Work request:
Records follow. Copy every line with "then".

Source data

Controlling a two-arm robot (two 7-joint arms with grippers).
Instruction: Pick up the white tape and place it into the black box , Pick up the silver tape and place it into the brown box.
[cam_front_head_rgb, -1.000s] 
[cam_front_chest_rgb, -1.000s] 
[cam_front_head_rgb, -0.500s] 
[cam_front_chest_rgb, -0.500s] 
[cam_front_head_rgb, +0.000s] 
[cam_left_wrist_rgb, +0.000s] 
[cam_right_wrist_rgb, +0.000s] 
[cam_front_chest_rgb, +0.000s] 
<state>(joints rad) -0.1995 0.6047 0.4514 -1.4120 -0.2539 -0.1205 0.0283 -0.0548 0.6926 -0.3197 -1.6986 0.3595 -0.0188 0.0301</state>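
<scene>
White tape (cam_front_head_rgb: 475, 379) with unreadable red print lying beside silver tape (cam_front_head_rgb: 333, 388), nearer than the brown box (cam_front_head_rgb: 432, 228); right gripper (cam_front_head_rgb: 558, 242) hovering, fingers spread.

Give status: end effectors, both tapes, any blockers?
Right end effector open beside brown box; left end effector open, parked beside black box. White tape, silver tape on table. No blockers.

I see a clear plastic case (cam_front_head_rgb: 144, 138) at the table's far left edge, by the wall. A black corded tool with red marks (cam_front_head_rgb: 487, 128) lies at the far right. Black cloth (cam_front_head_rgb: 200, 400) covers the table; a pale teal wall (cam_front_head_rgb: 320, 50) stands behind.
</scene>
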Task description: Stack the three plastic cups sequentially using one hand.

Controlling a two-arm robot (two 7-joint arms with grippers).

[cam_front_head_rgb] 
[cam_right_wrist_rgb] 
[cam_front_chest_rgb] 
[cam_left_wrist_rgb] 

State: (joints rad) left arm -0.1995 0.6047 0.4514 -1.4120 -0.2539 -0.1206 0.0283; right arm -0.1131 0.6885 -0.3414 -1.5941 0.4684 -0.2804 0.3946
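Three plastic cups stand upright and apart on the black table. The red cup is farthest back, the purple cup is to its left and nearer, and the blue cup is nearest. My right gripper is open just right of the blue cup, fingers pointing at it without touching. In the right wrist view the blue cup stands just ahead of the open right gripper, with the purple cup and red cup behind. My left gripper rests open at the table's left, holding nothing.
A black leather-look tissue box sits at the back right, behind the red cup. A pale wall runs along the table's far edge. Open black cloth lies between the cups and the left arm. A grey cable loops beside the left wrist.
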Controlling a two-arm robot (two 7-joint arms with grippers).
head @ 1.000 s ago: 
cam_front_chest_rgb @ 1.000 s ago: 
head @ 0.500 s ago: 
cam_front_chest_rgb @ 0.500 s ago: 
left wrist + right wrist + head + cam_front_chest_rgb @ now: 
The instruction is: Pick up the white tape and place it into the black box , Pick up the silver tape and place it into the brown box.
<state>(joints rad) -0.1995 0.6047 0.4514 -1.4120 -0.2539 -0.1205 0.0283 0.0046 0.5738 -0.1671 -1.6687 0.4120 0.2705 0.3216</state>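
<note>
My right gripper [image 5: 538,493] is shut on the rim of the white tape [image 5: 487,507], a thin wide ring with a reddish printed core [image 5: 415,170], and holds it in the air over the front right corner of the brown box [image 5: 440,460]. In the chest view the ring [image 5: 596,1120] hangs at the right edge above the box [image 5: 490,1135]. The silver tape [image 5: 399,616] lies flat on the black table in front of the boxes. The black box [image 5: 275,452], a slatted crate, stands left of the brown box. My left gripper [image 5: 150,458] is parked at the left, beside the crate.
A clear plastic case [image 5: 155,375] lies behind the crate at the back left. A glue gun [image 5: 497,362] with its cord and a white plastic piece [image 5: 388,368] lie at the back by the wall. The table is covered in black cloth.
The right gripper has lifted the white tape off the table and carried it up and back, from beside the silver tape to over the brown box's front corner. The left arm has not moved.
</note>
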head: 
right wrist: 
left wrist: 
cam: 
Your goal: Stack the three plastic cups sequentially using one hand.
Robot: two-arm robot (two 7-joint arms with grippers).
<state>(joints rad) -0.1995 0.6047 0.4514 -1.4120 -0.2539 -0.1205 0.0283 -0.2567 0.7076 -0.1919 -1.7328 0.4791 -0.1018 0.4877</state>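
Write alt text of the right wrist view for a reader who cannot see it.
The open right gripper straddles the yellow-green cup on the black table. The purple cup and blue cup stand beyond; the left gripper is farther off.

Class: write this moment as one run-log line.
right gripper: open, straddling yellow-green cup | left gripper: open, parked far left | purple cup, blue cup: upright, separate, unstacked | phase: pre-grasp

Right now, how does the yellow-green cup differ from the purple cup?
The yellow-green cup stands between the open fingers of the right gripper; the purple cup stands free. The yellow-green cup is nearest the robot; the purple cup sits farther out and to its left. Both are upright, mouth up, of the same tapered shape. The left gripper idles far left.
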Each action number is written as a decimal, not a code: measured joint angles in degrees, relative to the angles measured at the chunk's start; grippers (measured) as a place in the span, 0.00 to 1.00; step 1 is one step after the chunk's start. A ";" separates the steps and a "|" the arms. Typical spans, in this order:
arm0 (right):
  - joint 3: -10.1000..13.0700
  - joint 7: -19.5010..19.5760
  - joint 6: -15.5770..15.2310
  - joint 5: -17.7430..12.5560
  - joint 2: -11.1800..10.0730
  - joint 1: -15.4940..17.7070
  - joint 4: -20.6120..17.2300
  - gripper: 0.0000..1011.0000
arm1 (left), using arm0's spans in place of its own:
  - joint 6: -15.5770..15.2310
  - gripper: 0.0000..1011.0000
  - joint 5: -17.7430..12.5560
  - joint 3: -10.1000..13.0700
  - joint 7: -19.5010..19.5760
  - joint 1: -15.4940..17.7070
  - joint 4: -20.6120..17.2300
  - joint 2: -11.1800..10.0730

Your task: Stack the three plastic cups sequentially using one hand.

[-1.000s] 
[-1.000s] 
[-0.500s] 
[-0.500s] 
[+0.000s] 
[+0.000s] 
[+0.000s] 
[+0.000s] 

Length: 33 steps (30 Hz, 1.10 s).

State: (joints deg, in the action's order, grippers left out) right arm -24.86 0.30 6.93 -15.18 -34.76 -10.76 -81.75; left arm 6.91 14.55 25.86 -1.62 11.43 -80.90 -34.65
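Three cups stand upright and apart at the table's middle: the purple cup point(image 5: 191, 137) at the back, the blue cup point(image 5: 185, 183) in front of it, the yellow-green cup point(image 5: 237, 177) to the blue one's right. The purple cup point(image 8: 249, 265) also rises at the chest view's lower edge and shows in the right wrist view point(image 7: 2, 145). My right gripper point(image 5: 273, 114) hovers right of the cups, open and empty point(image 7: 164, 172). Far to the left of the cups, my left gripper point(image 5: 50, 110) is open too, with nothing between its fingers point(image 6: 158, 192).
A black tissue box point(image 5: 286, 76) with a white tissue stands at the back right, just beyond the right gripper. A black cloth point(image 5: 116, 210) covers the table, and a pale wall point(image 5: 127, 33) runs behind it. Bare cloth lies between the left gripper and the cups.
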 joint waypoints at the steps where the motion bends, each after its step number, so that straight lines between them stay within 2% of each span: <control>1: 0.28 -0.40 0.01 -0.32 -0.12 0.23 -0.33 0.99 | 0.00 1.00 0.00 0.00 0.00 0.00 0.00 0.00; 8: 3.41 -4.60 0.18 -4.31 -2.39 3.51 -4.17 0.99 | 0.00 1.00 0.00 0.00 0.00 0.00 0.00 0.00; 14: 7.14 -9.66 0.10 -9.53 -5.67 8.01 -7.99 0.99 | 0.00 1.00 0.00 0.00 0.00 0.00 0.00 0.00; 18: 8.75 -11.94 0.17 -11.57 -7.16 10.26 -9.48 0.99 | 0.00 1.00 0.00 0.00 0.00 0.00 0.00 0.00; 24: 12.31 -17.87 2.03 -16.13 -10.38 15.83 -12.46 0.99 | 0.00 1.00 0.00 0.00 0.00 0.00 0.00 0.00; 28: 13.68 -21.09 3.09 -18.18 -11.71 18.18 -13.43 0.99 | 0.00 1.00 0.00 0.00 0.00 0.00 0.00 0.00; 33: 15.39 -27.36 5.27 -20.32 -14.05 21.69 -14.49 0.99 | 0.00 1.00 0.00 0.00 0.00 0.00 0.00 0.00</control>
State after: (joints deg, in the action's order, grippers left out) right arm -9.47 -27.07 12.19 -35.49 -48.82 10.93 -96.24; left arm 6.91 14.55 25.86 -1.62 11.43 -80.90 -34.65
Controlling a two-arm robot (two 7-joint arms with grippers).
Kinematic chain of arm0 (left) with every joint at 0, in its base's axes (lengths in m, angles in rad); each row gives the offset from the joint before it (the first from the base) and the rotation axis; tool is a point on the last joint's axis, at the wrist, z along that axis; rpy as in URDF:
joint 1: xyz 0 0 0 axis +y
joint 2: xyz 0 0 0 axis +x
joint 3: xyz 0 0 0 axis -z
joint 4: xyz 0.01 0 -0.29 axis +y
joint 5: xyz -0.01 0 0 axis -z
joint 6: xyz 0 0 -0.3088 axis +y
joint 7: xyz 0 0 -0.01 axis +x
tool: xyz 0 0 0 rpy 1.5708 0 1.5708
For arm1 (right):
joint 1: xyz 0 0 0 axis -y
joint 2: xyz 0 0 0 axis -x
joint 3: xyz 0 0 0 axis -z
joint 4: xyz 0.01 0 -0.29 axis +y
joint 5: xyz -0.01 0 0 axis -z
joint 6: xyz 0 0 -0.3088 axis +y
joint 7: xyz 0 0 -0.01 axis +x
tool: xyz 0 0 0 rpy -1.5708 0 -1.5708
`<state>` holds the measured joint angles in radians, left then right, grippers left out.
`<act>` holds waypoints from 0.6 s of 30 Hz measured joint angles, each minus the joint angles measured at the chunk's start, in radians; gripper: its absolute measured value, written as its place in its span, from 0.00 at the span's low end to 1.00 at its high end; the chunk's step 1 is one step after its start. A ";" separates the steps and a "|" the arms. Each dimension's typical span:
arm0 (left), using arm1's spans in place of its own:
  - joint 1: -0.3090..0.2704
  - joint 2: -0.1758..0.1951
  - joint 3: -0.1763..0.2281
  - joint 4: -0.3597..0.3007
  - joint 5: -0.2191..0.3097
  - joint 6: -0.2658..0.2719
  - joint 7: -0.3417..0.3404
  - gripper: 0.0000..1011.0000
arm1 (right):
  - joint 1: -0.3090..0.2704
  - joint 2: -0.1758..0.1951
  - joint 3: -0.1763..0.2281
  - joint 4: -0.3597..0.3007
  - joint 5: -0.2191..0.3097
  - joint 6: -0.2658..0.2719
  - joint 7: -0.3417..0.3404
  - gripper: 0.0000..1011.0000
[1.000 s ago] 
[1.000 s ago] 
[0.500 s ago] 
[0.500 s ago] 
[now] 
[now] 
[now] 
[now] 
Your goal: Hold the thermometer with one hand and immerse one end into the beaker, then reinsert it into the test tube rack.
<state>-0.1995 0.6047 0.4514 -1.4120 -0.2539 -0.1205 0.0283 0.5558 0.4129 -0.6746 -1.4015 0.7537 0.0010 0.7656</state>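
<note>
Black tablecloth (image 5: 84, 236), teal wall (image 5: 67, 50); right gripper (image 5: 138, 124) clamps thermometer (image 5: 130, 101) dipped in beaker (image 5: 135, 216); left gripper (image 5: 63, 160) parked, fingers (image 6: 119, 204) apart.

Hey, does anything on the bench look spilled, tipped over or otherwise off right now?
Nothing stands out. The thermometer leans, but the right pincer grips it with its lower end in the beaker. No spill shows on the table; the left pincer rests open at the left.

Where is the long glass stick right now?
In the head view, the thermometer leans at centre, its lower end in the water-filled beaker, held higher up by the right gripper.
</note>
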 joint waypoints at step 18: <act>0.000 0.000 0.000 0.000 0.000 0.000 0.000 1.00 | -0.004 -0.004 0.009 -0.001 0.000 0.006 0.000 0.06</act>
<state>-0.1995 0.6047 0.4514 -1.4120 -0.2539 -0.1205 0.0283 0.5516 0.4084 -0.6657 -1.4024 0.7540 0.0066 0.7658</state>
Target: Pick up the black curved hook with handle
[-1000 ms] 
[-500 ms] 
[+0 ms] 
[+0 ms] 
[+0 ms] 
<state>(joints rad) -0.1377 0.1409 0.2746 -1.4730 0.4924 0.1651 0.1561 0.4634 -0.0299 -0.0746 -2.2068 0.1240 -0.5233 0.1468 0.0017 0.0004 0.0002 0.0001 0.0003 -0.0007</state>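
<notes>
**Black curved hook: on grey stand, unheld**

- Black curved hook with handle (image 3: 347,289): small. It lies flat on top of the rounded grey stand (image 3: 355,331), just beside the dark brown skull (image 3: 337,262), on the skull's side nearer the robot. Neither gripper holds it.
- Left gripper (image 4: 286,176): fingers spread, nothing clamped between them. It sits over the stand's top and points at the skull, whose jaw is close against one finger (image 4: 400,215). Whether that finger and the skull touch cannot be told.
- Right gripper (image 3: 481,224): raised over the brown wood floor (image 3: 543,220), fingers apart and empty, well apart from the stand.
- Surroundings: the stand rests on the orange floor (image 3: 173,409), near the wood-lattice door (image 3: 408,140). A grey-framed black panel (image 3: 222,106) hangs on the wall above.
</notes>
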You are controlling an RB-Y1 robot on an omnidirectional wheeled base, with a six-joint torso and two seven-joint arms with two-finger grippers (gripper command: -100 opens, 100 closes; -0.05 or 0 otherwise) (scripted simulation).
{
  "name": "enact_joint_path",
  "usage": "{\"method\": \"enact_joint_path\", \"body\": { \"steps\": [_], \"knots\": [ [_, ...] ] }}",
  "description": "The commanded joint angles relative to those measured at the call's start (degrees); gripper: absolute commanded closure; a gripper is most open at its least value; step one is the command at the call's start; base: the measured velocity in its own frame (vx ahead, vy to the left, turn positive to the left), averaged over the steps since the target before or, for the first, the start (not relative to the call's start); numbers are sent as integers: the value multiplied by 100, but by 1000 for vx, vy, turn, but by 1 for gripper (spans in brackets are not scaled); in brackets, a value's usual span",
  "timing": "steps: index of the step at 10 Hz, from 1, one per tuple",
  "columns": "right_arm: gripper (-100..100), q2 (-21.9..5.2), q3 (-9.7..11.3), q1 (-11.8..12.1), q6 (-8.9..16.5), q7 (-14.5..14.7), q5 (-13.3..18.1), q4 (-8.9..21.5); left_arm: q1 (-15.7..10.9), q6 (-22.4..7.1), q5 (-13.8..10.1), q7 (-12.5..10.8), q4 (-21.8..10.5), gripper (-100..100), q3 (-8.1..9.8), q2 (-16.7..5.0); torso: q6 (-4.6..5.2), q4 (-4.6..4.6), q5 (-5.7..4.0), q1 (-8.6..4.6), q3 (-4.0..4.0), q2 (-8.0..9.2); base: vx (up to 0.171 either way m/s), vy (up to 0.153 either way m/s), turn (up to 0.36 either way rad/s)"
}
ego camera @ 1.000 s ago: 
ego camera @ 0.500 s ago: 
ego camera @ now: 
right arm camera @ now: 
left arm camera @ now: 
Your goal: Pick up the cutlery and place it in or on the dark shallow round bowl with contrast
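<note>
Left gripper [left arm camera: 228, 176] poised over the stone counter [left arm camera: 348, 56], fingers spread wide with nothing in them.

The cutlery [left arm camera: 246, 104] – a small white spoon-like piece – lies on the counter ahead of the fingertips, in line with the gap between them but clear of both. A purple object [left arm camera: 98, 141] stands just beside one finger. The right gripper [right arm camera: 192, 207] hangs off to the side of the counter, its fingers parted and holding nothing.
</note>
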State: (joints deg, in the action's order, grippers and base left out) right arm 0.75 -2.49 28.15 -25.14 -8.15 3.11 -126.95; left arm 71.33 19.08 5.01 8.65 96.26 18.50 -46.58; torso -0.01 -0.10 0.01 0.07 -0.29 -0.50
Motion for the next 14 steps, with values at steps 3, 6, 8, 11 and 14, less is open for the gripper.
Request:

Reply:
`<state>` holds the measured joint angles in radians, left then right, grippers left out.
Your goal: Hold the thermometer with one hand and immerse one end into the beaker, then reinsert it into the test tube rack.

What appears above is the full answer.